Like many origin stories, this one is weighed down by an overload of dense information. I started furiously scribbling in my notebook just five seconds into the movie when the entire history of Wakanda was explained via animation and expository voiceover. It’s never ideal to teach a complicated history lesson before the company logo appears onscreen. And though Black Panther arrives just three months after Thor: Ragnarok, the two films are on the opposite sides of the spectrum in terms of tone, pacing and, frankly, narrative accessibility. You’ll chuckle twice, tops. To be sure, Matt Damon is not going to pop up in a cheeky cameo. (As always, stay until the end of the closing credits to see a familiar face in the Avengers universe.)
A series of strong performances lifts the material — if anything, the reliably solid Boseman and Jordan are upstaged by a trio of flat-out fierce females. Get ready to root hard for T’Challa’s self-reliant ex (Lupita Nyong’o), the no-nonsense warrior and leader of the king’s guard (Danai Gurira of The Walking Dead) and his brilliant sister (Letitia Wright), who’s got a pulse on the latest in gee-whiz gadgetry. She’s bringing the Q to big brother’s James Bond. These women aren’t just hanging around as token window dressing, either. Their roles are meaty and significant to the narrative. Nice to see that Black Widow might have some solidarity when the new Avengers arrives in May.

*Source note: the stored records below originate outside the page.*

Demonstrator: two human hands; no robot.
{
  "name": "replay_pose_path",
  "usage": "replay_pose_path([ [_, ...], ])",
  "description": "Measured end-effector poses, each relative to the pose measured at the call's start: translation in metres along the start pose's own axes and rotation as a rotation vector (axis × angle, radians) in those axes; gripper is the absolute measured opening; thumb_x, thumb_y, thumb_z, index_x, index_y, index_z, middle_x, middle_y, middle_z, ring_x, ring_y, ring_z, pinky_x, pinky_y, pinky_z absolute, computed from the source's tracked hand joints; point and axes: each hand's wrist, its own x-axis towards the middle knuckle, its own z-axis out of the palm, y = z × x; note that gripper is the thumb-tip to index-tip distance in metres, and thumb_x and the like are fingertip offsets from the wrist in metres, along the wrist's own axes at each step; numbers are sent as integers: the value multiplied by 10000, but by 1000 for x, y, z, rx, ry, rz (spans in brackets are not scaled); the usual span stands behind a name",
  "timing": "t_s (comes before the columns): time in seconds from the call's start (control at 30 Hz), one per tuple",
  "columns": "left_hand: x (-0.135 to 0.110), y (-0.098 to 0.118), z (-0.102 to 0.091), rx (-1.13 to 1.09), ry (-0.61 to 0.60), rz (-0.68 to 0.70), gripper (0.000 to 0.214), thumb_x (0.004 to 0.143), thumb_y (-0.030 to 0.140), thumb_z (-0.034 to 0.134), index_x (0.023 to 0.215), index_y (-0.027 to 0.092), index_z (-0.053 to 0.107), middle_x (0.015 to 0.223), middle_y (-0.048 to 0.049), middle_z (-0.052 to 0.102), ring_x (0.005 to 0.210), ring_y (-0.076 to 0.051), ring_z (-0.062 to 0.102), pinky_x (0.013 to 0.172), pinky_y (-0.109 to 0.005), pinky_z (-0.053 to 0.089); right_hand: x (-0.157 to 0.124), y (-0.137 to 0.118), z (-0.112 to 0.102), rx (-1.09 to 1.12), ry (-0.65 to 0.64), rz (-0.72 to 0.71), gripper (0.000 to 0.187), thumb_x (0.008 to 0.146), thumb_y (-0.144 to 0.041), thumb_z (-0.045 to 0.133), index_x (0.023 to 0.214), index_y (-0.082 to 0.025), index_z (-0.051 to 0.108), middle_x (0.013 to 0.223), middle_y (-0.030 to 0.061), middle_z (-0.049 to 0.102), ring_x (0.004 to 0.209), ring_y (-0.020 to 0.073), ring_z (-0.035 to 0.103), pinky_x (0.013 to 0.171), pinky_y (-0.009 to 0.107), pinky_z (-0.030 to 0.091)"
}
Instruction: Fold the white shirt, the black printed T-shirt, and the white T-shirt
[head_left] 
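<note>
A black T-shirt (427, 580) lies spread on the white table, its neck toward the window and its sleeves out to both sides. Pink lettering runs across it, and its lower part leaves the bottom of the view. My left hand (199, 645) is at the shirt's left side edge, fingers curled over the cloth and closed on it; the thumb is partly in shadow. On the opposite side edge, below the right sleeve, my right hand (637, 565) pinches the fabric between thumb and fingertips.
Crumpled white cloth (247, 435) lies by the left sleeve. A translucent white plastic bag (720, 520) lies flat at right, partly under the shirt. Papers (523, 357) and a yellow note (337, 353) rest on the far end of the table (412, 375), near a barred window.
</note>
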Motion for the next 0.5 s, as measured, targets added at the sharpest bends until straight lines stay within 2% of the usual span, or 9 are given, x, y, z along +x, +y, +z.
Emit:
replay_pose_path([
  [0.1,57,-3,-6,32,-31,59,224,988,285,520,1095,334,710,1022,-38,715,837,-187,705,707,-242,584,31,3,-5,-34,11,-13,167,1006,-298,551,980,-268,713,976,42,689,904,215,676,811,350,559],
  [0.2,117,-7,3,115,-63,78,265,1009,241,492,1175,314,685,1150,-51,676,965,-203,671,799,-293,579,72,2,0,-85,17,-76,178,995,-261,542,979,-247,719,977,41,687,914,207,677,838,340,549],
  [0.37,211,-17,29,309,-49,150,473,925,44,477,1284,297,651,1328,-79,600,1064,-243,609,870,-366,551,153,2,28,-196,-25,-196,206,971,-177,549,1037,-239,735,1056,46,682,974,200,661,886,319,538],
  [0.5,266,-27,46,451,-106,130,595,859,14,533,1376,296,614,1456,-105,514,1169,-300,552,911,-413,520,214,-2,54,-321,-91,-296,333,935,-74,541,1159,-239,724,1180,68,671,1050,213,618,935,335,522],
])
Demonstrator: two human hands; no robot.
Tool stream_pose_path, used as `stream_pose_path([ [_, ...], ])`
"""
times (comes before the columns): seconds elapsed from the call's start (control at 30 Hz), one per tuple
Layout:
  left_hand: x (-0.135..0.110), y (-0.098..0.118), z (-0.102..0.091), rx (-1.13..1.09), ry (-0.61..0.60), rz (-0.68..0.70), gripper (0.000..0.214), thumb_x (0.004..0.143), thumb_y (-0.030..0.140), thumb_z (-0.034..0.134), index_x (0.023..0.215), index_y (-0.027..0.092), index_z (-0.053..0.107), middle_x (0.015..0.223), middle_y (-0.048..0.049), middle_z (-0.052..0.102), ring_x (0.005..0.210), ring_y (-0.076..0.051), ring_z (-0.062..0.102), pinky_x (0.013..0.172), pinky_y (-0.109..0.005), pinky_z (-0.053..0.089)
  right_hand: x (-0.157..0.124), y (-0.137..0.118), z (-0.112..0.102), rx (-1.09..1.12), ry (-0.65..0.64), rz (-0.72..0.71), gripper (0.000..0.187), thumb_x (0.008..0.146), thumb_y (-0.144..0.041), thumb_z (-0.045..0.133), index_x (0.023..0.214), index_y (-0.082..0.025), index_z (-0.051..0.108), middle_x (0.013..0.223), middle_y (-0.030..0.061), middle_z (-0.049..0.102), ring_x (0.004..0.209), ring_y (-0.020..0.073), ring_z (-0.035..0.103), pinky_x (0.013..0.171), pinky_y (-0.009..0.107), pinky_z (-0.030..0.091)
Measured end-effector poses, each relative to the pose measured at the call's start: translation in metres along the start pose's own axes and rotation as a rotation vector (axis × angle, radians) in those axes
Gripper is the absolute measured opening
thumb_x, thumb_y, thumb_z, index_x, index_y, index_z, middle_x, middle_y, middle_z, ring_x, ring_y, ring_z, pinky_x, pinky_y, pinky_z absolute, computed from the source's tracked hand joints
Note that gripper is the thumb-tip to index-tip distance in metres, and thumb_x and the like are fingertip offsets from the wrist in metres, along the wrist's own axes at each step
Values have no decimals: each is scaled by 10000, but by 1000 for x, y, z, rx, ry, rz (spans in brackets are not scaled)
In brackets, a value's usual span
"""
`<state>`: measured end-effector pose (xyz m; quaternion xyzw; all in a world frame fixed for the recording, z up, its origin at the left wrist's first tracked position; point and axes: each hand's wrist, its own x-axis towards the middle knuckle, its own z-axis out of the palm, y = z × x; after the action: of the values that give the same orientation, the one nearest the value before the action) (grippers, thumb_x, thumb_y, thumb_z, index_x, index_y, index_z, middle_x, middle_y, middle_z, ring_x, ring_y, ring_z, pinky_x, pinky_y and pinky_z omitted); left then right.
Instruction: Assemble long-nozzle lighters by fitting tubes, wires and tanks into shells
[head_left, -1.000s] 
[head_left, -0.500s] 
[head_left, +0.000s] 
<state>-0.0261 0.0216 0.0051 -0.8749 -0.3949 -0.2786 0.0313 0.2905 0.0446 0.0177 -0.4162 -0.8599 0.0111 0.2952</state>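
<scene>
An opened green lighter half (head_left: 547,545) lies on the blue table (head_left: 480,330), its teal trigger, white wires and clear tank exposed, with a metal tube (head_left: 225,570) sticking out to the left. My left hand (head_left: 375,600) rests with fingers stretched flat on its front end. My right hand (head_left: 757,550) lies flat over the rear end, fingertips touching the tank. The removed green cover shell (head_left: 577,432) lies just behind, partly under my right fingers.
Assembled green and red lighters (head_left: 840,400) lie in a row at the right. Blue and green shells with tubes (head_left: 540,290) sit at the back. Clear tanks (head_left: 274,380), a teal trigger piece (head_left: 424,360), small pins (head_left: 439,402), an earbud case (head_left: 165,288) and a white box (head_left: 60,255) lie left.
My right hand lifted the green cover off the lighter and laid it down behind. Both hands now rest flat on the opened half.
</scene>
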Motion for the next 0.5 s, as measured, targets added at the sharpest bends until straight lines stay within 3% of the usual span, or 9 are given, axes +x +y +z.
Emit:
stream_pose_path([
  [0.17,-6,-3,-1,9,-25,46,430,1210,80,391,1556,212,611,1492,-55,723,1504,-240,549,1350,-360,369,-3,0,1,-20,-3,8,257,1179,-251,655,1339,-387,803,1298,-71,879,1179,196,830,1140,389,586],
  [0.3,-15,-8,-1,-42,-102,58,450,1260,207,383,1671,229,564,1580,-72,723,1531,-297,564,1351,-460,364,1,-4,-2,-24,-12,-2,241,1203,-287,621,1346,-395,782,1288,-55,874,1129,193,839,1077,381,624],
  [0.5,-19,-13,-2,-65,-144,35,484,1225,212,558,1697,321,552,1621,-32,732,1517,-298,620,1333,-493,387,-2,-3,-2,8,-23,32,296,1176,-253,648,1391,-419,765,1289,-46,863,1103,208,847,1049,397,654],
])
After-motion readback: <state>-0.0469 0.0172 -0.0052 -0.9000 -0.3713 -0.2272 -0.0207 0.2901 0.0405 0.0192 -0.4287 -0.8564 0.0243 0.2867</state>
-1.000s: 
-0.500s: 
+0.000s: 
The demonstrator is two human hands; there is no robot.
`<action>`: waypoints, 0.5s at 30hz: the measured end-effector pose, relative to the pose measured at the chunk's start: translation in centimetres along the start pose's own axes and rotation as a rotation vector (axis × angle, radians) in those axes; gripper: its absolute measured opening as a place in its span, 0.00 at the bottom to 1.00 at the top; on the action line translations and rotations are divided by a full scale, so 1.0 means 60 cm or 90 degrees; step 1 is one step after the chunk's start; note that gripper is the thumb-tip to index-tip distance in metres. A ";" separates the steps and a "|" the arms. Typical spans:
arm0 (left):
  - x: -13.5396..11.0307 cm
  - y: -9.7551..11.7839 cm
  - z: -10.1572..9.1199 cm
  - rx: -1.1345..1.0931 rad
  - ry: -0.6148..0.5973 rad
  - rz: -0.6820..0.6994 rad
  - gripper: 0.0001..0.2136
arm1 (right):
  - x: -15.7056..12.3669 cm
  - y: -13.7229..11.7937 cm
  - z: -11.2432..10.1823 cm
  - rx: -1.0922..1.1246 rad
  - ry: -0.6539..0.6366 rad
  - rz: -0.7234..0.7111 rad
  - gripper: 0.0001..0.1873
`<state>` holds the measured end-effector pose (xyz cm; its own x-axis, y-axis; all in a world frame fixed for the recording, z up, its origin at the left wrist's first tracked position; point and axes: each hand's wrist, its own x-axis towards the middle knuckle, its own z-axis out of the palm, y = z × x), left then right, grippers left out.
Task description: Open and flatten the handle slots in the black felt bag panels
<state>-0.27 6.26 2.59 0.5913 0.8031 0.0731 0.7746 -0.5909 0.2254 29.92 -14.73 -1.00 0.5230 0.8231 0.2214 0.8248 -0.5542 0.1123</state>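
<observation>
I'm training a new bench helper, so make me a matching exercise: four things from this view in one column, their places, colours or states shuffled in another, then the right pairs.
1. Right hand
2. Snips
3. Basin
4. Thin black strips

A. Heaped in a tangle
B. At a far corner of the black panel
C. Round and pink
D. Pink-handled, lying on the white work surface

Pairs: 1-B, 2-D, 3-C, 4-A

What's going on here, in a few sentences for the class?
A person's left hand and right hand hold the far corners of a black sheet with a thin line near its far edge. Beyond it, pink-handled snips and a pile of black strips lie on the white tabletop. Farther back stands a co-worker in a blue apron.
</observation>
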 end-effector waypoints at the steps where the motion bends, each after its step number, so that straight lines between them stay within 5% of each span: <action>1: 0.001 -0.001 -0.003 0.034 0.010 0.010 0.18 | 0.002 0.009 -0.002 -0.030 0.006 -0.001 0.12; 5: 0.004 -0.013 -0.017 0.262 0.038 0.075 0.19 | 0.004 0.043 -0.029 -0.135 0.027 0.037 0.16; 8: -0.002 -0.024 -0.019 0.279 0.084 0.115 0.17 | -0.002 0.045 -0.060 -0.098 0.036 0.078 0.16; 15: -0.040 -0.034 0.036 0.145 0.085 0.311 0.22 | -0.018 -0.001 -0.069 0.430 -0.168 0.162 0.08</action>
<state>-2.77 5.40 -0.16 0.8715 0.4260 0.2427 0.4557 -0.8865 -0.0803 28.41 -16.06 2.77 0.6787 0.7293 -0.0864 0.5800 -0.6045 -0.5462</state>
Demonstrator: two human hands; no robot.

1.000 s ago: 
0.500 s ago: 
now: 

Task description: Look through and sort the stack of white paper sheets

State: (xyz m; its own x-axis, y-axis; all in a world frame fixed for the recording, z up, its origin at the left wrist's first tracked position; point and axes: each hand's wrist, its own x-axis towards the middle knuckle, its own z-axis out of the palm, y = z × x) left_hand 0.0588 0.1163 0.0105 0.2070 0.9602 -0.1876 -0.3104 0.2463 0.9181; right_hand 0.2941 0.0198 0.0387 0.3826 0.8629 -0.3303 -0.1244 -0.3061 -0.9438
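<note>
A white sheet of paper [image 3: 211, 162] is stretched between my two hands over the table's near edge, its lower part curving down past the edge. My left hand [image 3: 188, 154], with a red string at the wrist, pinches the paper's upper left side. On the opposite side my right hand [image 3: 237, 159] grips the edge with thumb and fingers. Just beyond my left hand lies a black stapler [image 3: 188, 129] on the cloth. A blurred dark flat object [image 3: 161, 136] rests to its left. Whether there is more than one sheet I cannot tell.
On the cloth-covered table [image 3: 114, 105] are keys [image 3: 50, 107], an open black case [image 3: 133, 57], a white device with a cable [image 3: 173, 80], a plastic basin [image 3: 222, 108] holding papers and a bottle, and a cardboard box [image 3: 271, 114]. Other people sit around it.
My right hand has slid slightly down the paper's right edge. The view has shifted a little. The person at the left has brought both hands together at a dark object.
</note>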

This is usually the portion of a positive Marvel movie review when I rail about the excessive use of destructive, meaningless violence. I’ve reached my quota seeing a skyscraper blow to smithereens. But, if nothing else, Black Panther works because Coogler, also a co-writer, keeps the extended action sequences to a minimum. Maybe the anticlimactic face-off between hero and villain will disappoint some adrenaline junkies; I was fine with it. Good for Coogler for instead focusing on family, emotional struggles, community and self-worth. For this franchise, the sun shines bright.
Black Panther opens in theaters on Friday, February 16.